Reading RDF with dotNetRDF
One of the main things you'll want to do when working with RDF is to be able to read it in from Files, URIs and other sources in order to work with it using dotNetRDF.
All the classes related to this are contained within the VDS.RDF.Parsing
namespace.
So when you want to read RDF you'll need the following statements at the start of your code file:
using VDS.RDF;
using VDS.RDF.Parsing;
dotNetRDF currently supports reading RDF files in all of the following RDF serialisations:
- NTriples
- Turtle
- Notation 3
- RDF/XML
- RDF/JSON (Talis Specification)
- RDFa 1.0 (Limited RDFa 1.1 support)
- TriG (Turtle with Named Graphs)
- TriX (Named Graphs in XML)
- NQuads (NTriples plus Context)
- JSON-LD (1.0 and 1.1)
Several of these serialisations have multiple variants of them with differing syntax rules. For a complete summary of the formats supported for writing with dotNetRDF see Formats Supported By dotNetRDF.
Graph Parsers
Graph Parsers implement the IRdfReader
interface which defines a Load(…)
method which takes an IGraph
or a IRdfHandler
and either a TextReader
, StreamReader
or a String
. Basic usage is as follows:
IGraph g = new Graph();
IGraph h = new Graph();
TurtleParser ttlparser = new TurtleParser();
//Load using a Filename
ttlparser.Load(g, "Example.ttl");
//Load using a StreamReader
ttlparser.Load(h, new StreamReader("Example.ttl"));
While the above is a slightly contrived example you'll note that parsers are reusable, once instantiated you can use them as many times as you need. Another useful feature is that parsers are designed to be thread safe so multiple threads can use the same instance of a parser to parse different inputs simultaneously without interfering with each other.

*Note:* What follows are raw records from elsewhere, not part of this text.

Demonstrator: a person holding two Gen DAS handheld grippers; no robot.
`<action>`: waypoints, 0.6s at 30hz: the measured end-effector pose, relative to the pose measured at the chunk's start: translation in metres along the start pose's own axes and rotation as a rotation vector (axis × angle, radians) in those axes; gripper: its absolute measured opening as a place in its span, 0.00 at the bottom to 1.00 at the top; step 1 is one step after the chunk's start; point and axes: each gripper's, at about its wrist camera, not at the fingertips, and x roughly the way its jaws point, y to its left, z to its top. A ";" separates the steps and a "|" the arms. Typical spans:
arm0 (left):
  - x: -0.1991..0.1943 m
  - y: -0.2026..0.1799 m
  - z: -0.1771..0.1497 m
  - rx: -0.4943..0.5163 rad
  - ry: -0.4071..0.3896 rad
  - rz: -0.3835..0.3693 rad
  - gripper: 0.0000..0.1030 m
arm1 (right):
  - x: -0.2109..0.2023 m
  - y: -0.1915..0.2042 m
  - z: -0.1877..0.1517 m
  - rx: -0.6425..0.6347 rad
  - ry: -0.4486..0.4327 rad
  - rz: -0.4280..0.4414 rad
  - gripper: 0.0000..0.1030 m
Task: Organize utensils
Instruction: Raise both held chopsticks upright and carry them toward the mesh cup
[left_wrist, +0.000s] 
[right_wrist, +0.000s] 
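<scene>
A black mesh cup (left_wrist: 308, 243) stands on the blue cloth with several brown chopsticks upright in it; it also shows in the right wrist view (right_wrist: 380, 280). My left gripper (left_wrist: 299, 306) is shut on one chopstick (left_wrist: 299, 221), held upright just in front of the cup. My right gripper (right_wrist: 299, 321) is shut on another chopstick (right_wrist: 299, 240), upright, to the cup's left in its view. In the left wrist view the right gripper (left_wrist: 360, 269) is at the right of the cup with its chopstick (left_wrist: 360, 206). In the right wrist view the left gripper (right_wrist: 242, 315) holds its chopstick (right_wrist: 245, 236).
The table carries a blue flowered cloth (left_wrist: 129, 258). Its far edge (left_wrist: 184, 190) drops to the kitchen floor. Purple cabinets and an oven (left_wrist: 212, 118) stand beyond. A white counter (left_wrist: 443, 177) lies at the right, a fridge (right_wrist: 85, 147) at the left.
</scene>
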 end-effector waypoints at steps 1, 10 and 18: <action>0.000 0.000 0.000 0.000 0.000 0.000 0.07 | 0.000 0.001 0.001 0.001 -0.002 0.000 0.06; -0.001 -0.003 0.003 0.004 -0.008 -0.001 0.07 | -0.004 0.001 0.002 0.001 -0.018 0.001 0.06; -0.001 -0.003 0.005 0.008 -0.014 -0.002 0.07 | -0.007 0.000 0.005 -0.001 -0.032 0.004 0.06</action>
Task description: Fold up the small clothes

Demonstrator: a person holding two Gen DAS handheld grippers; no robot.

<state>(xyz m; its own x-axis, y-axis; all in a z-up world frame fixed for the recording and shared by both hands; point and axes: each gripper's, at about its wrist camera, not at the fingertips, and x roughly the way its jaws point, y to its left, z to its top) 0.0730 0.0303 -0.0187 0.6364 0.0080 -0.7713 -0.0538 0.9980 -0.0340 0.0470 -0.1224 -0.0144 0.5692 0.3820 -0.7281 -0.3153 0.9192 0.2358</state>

Parsers are typically capable of throwing RdfParseException
and RdfException
so you should always use try/catch
blocks around Parser usage e.g.
try
{
IGraph g = new Graph();
NTriplesParser ntparser = new NTriplesParser();
//Load using Filename
ntparser.Load(g, "Example.nt");
}
catch (RdfParseException parseEx)
{
//This indicates a parser error e.g unexpected character, premature end of input, invalid syntax etc.
Console.WriteLine("Parser Error");
Console.WriteLine(parseEx.Message);
}
catch (RdfException rdfEx)
{
//This represents a RDF error e.g. illegal triple for the given syntax, undefined namespace
Console.WriteLine("RDF Error");
Console.WriteLine(rdfEx.Message);
}
Reading RDF from Common Sources
Often it is not necessary to invoke a parser directly since you can use a helper class to achieve the same effect without having to create the appropriate parser yourself, the following subsections detail available helper classes for reading RDF.
Note that several of the sources detailed here also have helper Extension Methods that can be used to further simplify the code examples shown here.
Reading RDF from Files
If you just want to quickly read RDF from a file without having to decide which parser you need you can use the static FileLoader
class which provides a Load(IGraph g, String file)
method:
IGraph g = new Graph();
FileLoader.Load(g, "somefile.rdf");
The FileLoader
will try to select the correct Parser based on the file extension of the file if it corresponds to a standard file extension, if this is not possible it will use the StringParser
class which attempts to detect the format using simple heuristics.
You can also force the loader to use a specific parser by using the 3 argument form [Load(IGraph g, String file, IRdfReader parser)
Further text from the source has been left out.